__Prompt__. Each line below should be written out again exactly.

● ● ● ● ●

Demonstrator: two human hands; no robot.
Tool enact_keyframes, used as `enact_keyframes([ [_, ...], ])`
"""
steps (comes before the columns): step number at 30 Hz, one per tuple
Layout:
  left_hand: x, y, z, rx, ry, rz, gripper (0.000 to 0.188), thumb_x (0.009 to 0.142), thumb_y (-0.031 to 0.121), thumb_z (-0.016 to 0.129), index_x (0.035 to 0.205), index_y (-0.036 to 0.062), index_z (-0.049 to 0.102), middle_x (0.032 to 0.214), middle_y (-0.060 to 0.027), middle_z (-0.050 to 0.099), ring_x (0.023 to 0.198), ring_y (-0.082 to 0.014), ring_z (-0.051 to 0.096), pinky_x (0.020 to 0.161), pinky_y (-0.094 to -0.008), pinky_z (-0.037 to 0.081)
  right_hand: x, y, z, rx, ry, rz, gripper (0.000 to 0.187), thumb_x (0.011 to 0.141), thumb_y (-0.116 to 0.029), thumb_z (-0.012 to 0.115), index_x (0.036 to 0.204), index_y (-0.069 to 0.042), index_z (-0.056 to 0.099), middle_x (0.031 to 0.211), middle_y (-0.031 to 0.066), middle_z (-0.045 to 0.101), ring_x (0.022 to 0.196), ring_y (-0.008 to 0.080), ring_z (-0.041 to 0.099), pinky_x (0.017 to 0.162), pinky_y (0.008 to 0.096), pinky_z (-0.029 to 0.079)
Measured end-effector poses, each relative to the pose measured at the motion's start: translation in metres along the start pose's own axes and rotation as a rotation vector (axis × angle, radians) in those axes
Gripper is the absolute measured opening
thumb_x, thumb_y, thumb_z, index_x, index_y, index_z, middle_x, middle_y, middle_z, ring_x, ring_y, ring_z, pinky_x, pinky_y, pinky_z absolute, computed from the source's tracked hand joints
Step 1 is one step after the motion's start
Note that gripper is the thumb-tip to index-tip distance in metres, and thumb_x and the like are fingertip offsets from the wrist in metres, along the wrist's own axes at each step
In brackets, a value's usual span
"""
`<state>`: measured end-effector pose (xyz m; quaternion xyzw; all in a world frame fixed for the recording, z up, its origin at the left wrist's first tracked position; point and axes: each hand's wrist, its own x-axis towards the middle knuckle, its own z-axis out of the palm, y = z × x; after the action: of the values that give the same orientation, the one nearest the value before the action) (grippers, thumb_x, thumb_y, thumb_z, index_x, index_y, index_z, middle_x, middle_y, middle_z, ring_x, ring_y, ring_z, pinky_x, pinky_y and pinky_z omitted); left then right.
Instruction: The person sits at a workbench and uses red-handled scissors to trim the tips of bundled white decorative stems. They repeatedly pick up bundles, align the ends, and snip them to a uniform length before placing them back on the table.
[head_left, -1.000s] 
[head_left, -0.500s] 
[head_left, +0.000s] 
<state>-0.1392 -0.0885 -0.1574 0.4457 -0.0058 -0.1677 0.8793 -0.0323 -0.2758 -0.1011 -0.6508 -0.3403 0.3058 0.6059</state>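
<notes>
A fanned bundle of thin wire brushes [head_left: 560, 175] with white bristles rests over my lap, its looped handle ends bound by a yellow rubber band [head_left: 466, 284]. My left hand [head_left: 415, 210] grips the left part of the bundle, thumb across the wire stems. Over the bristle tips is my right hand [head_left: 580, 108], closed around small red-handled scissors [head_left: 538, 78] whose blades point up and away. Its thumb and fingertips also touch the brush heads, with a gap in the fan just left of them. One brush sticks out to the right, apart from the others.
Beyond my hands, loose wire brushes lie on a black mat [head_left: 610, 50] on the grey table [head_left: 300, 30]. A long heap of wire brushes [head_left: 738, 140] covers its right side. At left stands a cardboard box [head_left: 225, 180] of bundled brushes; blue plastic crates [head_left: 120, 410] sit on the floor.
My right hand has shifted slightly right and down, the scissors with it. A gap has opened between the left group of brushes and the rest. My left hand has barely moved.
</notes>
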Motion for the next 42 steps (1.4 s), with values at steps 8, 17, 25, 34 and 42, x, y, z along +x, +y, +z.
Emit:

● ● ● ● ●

__Response to this task__.
Demonstrator: two human hands; no robot.
Tool enact_keyframes, used as `enact_keyframes([ [_, ...], ])`
"""
steps (comes before the columns): step number at 30 Hz, one per tuple
Layout:
  left_hand: x, y, z, rx, ry, rz, gripper (0.000 to 0.188), thumb_x (0.009 to 0.142), thumb_y (-0.031 to 0.121), thumb_z (-0.016 to 0.129), index_x (0.035 to 0.205), index_y (-0.036 to 0.062), index_z (-0.049 to 0.102), middle_x (0.032 to 0.214), middle_y (-0.060 to 0.027), middle_z (-0.050 to 0.099), ring_x (0.023 to 0.198), ring_y (-0.082 to 0.014), ring_z (-0.051 to 0.096), pinky_x (0.020 to 0.161), pinky_y (-0.094 to -0.008), pinky_z (-0.037 to 0.081)
  right_hand: x, y, z, rx, ry, rz, gripper (0.000 to 0.187), thumb_x (0.011 to 0.141), thumb_y (-0.116 to 0.029), thumb_z (-0.012 to 0.115), index_x (0.036 to 0.204), index_y (-0.069 to 0.042), index_z (-0.056 to 0.099), middle_x (0.031 to 0.211), middle_y (-0.031 to 0.066), middle_z (-0.045 to 0.101), ring_x (0.022 to 0.196), ring_y (-0.008 to 0.080), ring_z (-0.041 to 0.099), pinky_x (0.017 to 0.162), pinky_y (0.008 to 0.096), pinky_z (-0.029 to 0.079)
Measured end-effector poses, each relative to the pose measured at the motion's start: translation in metres along the start pose's own axes and rotation as a rotation vector (axis × angle, radians) in those axes
Gripper is the absolute measured opening
thumb_x, thumb_y, thumb_z, index_x, index_y, index_z, middle_x, middle_y, middle_z, ring_x, ring_y, ring_z, pinky_x, pinky_y, pinky_z absolute, computed from the source's tracked hand joints
Step 1 is one step after the motion's start
Note that gripper is the thumb-tip to index-tip distance in metres, and thumb_x and the like are fingertip offsets from the wrist in metres, along the wrist's own axes at each step
In brackets, a value's usual span
"""
`<state>`: measured end-effector pose (xyz m; quaternion xyzw; all in a world frame fixed for the recording, z up, its origin at the left wrist's first tracked position; point and axes: each hand's wrist, its own x-axis towards the middle knuckle, its own z-axis out of the palm, y = z × x; after the action: of the values that give the same orientation, the one nearest the value before the action) (grippers, thumb_x, thumb_y, thumb_z, index_x, index_y, index_z, middle_x, middle_y, middle_z, ring_x, ring_y, ring_z, pinky_x, pinky_y and pinky_z omitted); left then right.
Instruction: The person sits at a workbench and uses red-handled scissors to trim the tips of bundled white decorative stems. They repeatedly pick up bundles, align the ends, and snip them to a uniform length before placing them back on the table.
[head_left, -1.000s] 
[head_left, -0.500s] 
[head_left, +0.000s] 
<state>-0.1392 -0.0885 -0.1574 0.4457 -0.0058 -0.1677 0.8793 -0.0323 -0.2758 -0.1011 -0.6508 -0.3403 0.3058 0.6059</state>
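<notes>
A fanned bundle of thin wire brushes [head_left: 560, 175] with white bristles rests over my lap, its looped handle ends bound by a yellow rubber band [head_left: 466, 284]. My left hand [head_left: 415, 210] grips the left part of the bundle, thumb across the wire stems. Over the bristle tips is my right hand [head_left: 580, 108], closed around small red-handled scissors [head_left: 538, 78] whose blades point up and away. Its thumb and fingertips also touch the brush heads, with a gap in the fan just left of them. One brush sticks out to the right, apart from the others.
Beyond my hands, loose wire brushes lie on a black mat [head_left: 610, 50] on the grey table [head_left: 300, 30]. A long heap of wire brushes [head_left: 738, 140] covers its right side. At left stands a cardboard box [head_left: 225, 180] of bundled brushes; blue plastic crates [head_left: 120, 410] sit on the floor.
My right hand has shifted slightly right and down, the scissors with it. A gap has opened between the left group of brushes and the rest. My left hand has barely moved.
</notes>
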Motion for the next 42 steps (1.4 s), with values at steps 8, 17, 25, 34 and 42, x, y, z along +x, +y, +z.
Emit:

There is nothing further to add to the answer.